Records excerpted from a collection
+++

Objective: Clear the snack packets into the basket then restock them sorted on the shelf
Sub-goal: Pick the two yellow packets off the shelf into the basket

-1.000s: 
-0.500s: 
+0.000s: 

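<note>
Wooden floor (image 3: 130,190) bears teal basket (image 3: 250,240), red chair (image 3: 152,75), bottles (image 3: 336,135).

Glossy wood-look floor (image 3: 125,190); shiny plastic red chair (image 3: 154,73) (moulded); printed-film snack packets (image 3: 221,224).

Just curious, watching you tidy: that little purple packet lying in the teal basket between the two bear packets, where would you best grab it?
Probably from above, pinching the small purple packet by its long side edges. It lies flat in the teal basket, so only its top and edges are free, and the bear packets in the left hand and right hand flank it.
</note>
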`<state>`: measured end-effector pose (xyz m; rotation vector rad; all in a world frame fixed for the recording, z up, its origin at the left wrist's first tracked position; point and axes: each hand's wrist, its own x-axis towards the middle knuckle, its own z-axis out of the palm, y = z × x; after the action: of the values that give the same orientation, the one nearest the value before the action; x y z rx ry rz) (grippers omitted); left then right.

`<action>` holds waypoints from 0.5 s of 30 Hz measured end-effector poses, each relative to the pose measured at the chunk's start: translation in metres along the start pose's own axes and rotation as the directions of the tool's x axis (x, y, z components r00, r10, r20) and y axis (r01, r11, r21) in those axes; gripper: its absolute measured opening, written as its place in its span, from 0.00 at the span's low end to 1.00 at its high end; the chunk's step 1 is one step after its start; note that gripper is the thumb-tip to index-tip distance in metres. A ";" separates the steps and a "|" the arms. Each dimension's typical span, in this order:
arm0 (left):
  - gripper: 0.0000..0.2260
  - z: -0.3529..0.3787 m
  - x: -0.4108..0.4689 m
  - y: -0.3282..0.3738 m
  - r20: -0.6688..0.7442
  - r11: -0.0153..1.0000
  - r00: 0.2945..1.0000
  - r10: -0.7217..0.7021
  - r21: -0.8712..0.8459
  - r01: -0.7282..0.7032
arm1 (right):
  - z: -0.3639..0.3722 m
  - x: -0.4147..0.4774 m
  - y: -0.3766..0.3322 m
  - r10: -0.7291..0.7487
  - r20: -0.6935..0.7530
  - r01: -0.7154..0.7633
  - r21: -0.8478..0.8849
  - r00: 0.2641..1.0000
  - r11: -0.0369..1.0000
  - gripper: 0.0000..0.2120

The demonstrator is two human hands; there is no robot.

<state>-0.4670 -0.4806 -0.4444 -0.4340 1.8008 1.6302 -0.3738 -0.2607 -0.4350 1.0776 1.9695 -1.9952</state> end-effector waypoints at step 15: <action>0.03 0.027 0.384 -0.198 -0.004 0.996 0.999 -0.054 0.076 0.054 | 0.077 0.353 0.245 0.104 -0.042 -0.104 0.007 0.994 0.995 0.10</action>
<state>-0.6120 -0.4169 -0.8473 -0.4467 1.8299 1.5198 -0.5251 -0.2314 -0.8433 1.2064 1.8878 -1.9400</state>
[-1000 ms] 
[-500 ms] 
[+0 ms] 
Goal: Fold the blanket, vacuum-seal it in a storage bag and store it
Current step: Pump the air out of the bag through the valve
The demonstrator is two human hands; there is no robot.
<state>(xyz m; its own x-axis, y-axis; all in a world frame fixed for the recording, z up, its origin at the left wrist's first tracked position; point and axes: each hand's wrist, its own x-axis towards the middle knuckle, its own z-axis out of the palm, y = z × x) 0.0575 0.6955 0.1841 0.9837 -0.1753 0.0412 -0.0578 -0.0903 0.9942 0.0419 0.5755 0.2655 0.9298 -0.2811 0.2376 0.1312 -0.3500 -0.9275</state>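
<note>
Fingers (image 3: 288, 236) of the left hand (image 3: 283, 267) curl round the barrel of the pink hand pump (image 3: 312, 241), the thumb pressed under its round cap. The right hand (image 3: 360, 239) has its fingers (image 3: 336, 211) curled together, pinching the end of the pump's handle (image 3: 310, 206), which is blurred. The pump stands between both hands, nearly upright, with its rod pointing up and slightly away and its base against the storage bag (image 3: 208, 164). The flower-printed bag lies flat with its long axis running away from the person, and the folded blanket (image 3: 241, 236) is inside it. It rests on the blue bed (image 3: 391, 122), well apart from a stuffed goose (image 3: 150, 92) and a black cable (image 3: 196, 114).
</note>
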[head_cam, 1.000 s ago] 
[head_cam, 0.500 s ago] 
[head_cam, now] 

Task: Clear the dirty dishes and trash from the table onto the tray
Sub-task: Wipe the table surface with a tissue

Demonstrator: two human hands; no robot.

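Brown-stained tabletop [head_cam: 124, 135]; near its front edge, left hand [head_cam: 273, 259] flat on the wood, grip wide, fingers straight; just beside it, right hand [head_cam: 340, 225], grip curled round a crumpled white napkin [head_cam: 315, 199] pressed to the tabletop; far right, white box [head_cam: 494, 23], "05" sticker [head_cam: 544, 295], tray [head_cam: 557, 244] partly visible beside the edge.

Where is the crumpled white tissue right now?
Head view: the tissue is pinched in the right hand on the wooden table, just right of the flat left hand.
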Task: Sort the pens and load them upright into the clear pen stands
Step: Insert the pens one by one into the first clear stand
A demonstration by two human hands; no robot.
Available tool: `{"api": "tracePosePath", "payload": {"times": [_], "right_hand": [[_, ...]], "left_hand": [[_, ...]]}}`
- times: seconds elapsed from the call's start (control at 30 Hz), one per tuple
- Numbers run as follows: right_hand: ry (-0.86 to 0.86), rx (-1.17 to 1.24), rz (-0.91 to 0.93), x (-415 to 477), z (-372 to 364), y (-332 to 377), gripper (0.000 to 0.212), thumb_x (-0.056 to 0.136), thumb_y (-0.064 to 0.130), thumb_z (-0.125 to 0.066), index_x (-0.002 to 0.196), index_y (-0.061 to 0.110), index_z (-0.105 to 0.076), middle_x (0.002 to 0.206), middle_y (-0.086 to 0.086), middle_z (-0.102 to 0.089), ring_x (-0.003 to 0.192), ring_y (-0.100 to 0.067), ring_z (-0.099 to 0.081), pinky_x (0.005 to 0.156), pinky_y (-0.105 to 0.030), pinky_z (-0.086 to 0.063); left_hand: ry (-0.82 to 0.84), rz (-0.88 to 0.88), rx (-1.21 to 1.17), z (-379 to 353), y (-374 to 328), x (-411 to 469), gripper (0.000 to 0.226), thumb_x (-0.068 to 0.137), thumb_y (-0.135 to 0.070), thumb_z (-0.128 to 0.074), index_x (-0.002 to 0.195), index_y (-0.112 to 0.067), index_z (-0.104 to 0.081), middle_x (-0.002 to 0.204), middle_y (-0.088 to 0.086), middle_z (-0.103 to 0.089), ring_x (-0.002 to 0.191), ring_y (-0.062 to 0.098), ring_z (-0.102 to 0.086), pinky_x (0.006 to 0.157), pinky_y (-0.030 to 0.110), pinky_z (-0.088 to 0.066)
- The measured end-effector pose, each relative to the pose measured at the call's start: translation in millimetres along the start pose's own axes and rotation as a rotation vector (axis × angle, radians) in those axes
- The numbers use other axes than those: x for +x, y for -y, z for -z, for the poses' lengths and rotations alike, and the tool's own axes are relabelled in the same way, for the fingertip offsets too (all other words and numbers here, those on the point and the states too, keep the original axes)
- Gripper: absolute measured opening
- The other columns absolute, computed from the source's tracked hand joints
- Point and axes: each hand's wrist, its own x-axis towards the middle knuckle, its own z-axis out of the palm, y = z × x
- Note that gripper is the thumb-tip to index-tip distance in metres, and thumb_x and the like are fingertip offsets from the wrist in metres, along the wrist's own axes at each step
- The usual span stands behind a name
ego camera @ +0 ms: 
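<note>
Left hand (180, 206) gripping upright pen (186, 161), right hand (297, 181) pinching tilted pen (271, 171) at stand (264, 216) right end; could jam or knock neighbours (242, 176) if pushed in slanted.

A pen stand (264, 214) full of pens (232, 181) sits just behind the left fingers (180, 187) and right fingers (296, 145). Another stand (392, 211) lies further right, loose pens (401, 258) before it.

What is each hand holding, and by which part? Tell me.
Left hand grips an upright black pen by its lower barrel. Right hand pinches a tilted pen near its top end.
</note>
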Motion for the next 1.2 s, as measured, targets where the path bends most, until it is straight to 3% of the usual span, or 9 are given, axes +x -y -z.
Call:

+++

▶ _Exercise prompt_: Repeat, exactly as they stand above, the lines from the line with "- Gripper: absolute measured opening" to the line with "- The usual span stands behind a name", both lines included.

▶ _Written response_:
- Gripper: absolute measured opening
- The other columns absolute, computed from the source's tracked hand joints
- Point and axes: each hand's wrist, its own x-axis towards the middle knuckle, its own z-axis out of the palm, y = z × x
- Note that gripper is the thumb-tip to index-tip distance in metres, and thumb_x and the like are fingertip offsets from the wrist in metres, along the wrist's own axes at each step
- The usual span stands behind a name

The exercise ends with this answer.